▸ **Problem to work on**
Could you return each line below without altering a word?

▸ **Exercise input**

----------

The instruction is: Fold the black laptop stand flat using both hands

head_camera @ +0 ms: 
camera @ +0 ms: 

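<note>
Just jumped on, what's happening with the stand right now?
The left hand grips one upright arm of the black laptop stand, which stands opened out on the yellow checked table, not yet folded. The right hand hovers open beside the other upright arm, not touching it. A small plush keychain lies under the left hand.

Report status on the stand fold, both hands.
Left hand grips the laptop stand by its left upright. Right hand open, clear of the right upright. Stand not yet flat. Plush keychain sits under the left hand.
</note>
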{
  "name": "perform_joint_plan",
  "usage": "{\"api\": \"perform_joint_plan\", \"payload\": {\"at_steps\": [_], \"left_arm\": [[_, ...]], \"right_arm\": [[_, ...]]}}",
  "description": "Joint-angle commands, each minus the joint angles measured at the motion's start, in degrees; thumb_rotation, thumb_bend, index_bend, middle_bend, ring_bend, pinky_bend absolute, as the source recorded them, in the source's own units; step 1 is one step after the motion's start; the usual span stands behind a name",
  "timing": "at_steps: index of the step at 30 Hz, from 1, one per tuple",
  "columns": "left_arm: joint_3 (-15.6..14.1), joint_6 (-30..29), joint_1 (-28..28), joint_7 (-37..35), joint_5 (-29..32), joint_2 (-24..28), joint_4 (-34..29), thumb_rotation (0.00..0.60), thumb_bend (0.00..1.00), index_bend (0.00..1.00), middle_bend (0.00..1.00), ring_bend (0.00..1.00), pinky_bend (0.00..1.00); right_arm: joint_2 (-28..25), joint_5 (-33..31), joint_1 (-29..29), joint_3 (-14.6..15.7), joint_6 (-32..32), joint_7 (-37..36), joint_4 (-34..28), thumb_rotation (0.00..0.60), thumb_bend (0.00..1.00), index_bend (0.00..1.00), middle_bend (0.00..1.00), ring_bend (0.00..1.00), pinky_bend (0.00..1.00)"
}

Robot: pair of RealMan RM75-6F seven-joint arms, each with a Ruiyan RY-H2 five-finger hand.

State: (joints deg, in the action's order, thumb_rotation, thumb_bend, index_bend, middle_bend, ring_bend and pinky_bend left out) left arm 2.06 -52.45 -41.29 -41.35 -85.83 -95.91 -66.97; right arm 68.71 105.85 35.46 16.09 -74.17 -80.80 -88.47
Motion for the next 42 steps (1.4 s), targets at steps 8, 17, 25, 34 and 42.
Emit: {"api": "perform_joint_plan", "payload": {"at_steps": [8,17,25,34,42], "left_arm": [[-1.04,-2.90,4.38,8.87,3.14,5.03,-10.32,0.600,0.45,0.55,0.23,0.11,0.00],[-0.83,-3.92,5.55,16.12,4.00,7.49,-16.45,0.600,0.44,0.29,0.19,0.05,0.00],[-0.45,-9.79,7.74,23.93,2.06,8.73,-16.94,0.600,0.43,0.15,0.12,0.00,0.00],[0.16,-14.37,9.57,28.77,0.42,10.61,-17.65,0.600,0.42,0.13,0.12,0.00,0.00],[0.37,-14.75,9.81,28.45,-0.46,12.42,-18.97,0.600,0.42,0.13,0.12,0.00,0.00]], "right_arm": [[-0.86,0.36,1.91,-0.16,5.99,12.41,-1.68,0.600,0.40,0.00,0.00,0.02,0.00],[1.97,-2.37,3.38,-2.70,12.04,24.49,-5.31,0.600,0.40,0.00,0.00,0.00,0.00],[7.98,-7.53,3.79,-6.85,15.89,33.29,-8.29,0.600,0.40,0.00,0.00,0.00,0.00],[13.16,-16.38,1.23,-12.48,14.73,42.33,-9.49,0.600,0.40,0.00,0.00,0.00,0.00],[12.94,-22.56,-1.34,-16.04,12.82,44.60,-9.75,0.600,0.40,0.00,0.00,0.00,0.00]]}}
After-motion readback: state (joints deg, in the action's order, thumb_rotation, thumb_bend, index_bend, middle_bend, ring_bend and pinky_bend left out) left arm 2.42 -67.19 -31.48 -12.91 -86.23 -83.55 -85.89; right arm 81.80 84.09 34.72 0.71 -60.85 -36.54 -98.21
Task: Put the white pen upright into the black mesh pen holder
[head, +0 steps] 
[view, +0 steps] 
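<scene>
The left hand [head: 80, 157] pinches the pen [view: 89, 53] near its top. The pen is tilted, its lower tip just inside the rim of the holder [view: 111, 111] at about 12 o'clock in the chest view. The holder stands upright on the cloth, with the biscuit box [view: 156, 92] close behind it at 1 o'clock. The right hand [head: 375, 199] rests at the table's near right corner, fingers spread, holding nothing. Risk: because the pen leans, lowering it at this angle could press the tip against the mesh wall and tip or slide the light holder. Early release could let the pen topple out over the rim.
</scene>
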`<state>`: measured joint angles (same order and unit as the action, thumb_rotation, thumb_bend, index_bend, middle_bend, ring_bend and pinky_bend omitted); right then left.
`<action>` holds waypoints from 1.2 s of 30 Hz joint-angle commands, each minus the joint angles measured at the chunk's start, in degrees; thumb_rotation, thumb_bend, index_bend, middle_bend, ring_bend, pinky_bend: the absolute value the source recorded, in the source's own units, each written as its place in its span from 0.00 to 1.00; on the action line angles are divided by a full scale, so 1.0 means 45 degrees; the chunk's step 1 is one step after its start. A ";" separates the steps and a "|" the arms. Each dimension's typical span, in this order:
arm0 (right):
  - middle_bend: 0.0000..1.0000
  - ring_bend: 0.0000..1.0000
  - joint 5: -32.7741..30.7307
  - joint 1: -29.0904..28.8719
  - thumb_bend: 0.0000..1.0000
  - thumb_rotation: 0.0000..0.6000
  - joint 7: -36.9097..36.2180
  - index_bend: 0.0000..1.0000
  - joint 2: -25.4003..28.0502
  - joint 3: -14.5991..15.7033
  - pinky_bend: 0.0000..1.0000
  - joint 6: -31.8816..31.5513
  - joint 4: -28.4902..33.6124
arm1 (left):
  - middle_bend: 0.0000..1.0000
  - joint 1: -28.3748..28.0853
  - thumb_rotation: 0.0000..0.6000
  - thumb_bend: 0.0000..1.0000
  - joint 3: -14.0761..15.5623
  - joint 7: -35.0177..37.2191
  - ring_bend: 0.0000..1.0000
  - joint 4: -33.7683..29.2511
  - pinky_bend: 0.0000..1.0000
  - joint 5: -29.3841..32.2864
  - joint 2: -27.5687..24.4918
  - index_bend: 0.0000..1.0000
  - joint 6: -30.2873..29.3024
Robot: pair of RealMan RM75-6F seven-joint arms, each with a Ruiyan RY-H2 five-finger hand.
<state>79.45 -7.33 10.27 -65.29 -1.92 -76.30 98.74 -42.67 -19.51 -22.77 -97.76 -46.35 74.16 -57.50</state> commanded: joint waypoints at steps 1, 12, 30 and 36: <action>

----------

▸ **Solution to this exercise**
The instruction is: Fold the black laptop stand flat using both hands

head_camera @ +0 ms: 
camera @ +0 ms: 

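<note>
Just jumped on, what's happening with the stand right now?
The left hand grips one upright arm of the black laptop stand, which stands opened out on the yellow checked table, not yet folded. The right hand hovers open beside the other upright arm, not touching it. A small plush keychain lies under the left hand.

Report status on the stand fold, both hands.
Left hand grips the laptop stand by its left upright. Right hand open, clear of the right upright. Stand not yet flat. Plush keychain sits under the left hand.
</note>
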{
  "name": "perform_joint_plan",
  "usage": "{\"api\": \"perform_joint_plan\", \"payload\": {\"at_steps\": [_], \"left_arm\": [[_, ...]], \"right_arm\": [[_, ...]]}}",
  "description": "Joint-angle commands, each minus the joint angles measured at the motion's start, in degrees; thumb_rotation, thumb_bend, index_bend, middle_bend, ring_bend, pinky_bend absolute, as the source recorded them, in the source's own units; step 1 is one step after the motion's start; the usual span stands behind a name",
  "timing": "at_steps: index of the step at 30 Hz, from 1, one per tuple",
  "columns": "left_arm: joint_3 (-15.6..14.1), joint_6 (-30..29), joint_1 (-28..28), joint_7 (-37..35), joint_5 (-29..32), joint_2 (-24..28), joint_4 (-34..29), thumb_rotation (0.00..0.60), thumb_bend (0.00..1.00), index_bend (0.00..1.00), middle_bend (0.00..1.00), ring_bend (0.00..1.00), pinky_bend (0.00..1.00); right_arm: joint_2 (-28..25), joint_5 (-33..31), joint_1 (-29..29), joint_3 (-14.6..15.7), joint_6 (-32..32), joint_7 (-37..36), joint_4 (-34..28), thumb_rotation (0.00..0.60), thumb_bend (0.00..1.00), index_bend (0.00..1.00), middle_bend (0.00..1.00), ring_bend (0.00..1.00), pinky_bend (0.00..1.00)"
}

Robot: pair of RealMan RM75-6F seven-joint arms, each with a Ruiyan RY-H2 five-finger hand.

State: (joints deg, in the action's order, thumb_rotation, thumb_bend, index_bend, middle_bend, ring_bend and pinky_bend left out) left arm 2.06 -52.45 -41.29 -41.35 -85.83 -95.91 -66.97; right arm 68.71 105.85 35.46 16.09 -74.17 -80.80 -88.47
Motion for the next 42 steps (1.4 s), targets at steps 8, 17, 25, 34 and 42.
Emit: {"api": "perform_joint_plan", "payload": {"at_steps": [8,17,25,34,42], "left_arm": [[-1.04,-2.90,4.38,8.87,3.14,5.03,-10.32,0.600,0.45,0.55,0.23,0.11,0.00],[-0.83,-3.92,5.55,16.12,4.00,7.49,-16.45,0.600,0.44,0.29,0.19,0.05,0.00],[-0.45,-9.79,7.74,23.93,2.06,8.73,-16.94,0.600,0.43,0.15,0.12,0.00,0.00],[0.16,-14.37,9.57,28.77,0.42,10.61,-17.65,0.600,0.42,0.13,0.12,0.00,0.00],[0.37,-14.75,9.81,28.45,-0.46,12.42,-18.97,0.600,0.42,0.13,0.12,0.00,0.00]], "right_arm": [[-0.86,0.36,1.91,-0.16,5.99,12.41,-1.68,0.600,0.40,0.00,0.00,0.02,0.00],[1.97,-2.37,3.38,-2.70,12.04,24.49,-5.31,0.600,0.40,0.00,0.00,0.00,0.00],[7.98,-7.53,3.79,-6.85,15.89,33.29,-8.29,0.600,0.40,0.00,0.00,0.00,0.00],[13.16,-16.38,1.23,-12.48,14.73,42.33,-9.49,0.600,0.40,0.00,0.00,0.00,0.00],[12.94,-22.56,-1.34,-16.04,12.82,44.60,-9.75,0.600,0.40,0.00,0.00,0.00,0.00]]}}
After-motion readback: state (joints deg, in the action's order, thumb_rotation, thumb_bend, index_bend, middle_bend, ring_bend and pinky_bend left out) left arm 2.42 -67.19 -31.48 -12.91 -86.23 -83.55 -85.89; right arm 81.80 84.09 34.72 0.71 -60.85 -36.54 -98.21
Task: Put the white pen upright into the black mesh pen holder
[head, +0 steps] 
[view, +0 steps] 
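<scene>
The left hand [head: 80, 157] pinches the pen [view: 89, 53] near its top. The pen is tilted, its lower tip just inside the rim of the holder [view: 111, 111] at about 12 o'clock in the chest view. The holder stands upright on the cloth, with the biscuit box [view: 156, 92] close behind it at 1 o'clock. The right hand [head: 375, 199] rests at the table's near right corner, fingers spread, holding nothing. Risk: because the pen leans, lowering it at this angle could press the tip against the mesh wall and tip or slide the light holder. Early release could let the pen topple out over the rim.
</scene>
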`<state>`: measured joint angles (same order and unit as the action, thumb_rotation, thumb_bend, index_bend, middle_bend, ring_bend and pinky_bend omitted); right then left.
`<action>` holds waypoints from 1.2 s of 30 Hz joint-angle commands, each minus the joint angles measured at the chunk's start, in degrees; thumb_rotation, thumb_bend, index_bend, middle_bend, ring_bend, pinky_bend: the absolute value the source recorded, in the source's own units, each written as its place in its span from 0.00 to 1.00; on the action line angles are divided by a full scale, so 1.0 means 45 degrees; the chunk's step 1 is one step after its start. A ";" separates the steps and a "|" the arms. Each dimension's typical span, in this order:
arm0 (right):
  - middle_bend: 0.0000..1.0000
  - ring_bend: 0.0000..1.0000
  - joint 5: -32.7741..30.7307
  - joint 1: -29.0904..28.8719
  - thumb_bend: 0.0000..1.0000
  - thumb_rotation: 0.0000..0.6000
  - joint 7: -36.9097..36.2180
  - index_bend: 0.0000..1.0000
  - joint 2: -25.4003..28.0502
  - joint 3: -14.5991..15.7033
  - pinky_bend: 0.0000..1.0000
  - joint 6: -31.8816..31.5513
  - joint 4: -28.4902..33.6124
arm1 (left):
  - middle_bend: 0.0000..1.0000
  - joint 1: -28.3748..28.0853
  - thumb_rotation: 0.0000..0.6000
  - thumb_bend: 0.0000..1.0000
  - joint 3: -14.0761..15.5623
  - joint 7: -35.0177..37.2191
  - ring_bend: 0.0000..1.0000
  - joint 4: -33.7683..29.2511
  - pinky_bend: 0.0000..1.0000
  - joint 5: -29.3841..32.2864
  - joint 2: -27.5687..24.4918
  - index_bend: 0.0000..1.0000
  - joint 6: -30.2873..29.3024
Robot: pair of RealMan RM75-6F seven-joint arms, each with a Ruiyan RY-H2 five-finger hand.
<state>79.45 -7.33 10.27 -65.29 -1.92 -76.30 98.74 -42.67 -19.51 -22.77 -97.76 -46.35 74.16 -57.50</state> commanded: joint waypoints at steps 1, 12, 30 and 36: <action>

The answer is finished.